Pour aborder plus sereinement le DUERP, il peut être intéressant de changer de perspective : plutôt que d’appréhender la prévention comme une série d’interdictions, on peut au contraire considérer ce qui est autorisé. Par exemple, au lieu d’écrire que « le babyfoot ne peut pas être utilisé de telle heure à telle heure », comme j’ai pu le voir dans une entreprise, on peut opter pour « le babyfoot est utilisable de telle heure à telle heure ». La contrainte est la même mais elle apparaît alors comme une autorisation limitée plutôt que comme une interdiction, simplement parce que la formulation est différente.

Il peut en être de même pour le DUERP. Plutôt que de le considérer comme une contrainte imposée, envisageons-le comme une opportunité d’identifier les risques auxquels les salariés peuvent être exposés, et pour répondre à ces risques, envisageons ce qui peut être autorisé plutôt que ce qui devrait être interdit. En ayant ainsi un prisme différent, on peut aboutir à un engagement des collaborateurs qui, lui aussi, pourra être extrêmement différent, et favorable aux entreprises.

Quel intérêt d’établir stratégiquement le DUERP ?

Les intérêts d’un DUERP établi stratégiquement sont multiples :

Simplifier sa rédaction

En impliquant les collaborateurs et en se basant sur leurs contributions, le DUERP s’élabore progressivement tout au long de l’année et non pas seulement juste avant la date limite de mise à jour.

Établir un cercle vertueux

Considérer le DUERP comme une opportunité de réfléchir et d’agir contre les risques professionnels va pouvoir avoir des effets extrêmement bénéfiques pour les équipes : mieux-être, meilleur engagement des collaborateurs, meilleure fidélisation, etc. Comme pour beaucoup de démarches QVT, ces résultats vont encourager les salariés à s’investir davantage, vont les rendre plus efficaces, améliorant ainsi la santé de l’entreprise qui se préoccupera d’autant plus de la qualité de vie au travail de ses salariés. Autre cercle vertueux : plus les collaborateurs sont impliqués, plus ils sont force de propositions.
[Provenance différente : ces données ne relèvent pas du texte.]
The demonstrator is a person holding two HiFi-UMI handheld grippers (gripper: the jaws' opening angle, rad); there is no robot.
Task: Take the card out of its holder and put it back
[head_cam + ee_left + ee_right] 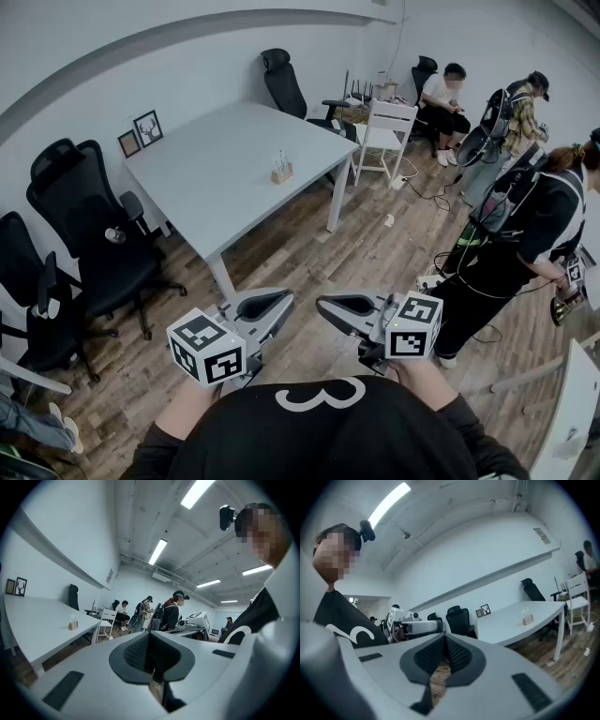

Se différencier pour attirer les talents

La compétition est rude pour recruter les meilleurs talents. Or l’image employeur et la responsabilité sociétale des entreprises (RSE) sont de plus en plus indissociables, notamment auprès de la nouvelle génération. Pour se différencier, les entreprises peuvent miser sur une pluralité de paramètres : rémunération, approche humaine du management, mais aussi conditions, environnement et temps de travail, qualité de vie au travail, etc.
Aussi, un DUERP stratégiquement établi et utilisé peut être un bon moyen d’attirer les talents de demain.

Et Christophe Bellaigue de conclure : La mise à jour annuelle du DUERP est obligatoire. Soit on le vit comme une contrainte à laquelle il faudra inexorablement se plier, soit on considère que le DUERP et sa finalité sont des prétextes à tout ce que l’on souhaite mettre en place en termes de QVT.